→ About this exercise
Return exactly the span of lines in the following data that opens with the line containing "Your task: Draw" and closes with the line containing "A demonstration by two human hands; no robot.". Include nothing else.

→ Information provided
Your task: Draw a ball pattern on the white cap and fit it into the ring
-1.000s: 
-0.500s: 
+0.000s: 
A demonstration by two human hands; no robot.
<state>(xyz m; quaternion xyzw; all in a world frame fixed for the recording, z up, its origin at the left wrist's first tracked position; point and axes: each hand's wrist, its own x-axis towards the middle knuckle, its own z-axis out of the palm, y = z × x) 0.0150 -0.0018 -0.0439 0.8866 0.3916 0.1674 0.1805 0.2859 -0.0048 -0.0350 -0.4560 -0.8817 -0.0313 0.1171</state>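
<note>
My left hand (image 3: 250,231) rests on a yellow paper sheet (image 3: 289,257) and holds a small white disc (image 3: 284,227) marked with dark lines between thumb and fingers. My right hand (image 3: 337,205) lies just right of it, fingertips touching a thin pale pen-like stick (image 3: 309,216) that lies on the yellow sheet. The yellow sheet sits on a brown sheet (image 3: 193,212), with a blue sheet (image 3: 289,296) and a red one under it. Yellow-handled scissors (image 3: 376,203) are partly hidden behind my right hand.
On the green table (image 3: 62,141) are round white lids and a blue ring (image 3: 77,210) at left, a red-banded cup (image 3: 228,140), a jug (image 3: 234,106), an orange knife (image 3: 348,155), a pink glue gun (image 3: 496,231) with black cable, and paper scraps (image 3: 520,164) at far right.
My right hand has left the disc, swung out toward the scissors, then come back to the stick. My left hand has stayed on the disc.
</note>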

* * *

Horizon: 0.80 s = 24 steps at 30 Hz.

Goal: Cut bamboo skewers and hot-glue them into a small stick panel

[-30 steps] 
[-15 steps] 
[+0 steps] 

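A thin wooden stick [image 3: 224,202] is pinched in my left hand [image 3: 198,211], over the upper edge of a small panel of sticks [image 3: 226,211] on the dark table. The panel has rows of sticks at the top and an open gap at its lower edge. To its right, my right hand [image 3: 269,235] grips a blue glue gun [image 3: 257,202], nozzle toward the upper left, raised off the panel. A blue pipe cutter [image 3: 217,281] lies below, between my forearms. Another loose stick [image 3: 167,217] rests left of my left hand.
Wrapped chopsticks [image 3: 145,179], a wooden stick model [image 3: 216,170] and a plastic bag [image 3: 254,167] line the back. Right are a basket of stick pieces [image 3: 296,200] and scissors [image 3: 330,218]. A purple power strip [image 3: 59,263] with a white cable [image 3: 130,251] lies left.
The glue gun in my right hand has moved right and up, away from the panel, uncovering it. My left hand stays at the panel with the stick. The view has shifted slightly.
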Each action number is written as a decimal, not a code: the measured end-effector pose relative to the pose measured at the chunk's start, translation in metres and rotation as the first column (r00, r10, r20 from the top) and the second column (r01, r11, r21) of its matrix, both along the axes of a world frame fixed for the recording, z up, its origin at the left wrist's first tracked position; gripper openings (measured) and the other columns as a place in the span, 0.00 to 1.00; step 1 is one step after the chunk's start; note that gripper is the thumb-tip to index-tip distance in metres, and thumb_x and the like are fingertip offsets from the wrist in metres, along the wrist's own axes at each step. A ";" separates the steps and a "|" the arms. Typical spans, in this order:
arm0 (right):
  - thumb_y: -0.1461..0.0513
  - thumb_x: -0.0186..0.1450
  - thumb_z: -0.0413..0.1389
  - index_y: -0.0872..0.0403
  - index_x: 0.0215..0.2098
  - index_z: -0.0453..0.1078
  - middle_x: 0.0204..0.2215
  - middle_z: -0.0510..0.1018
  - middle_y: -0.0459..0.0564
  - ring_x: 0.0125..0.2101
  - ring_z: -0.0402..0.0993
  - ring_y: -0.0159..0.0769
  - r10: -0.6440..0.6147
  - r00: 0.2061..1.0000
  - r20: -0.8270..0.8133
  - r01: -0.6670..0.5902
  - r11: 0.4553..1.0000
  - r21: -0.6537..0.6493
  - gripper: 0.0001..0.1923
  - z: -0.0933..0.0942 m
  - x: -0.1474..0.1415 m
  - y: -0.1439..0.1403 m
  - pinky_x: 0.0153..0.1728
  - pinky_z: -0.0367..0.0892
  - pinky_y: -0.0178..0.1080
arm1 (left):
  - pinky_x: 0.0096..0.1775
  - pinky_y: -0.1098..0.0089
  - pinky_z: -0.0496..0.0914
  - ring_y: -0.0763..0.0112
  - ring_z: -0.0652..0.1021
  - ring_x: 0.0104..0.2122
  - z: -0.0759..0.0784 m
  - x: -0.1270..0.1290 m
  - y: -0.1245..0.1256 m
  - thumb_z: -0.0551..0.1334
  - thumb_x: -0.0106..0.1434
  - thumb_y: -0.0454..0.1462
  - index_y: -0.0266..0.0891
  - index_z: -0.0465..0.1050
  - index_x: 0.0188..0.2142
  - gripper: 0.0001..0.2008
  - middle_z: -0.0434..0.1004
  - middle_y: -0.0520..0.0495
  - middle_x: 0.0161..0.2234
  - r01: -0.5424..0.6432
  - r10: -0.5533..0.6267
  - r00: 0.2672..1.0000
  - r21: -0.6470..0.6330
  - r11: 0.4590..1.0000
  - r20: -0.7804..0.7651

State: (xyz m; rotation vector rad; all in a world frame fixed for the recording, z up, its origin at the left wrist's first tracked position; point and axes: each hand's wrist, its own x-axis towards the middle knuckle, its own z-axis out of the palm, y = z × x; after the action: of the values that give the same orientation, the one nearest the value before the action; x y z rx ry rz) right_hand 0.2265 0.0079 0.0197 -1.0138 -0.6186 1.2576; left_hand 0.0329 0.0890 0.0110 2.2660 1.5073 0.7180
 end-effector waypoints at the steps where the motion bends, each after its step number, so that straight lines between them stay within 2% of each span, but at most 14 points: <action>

→ Completed exercise
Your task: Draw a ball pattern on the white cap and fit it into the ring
-1.000s: 
-0.500s: 
+0.000s: 
A demonstration by two human hands; no robot.

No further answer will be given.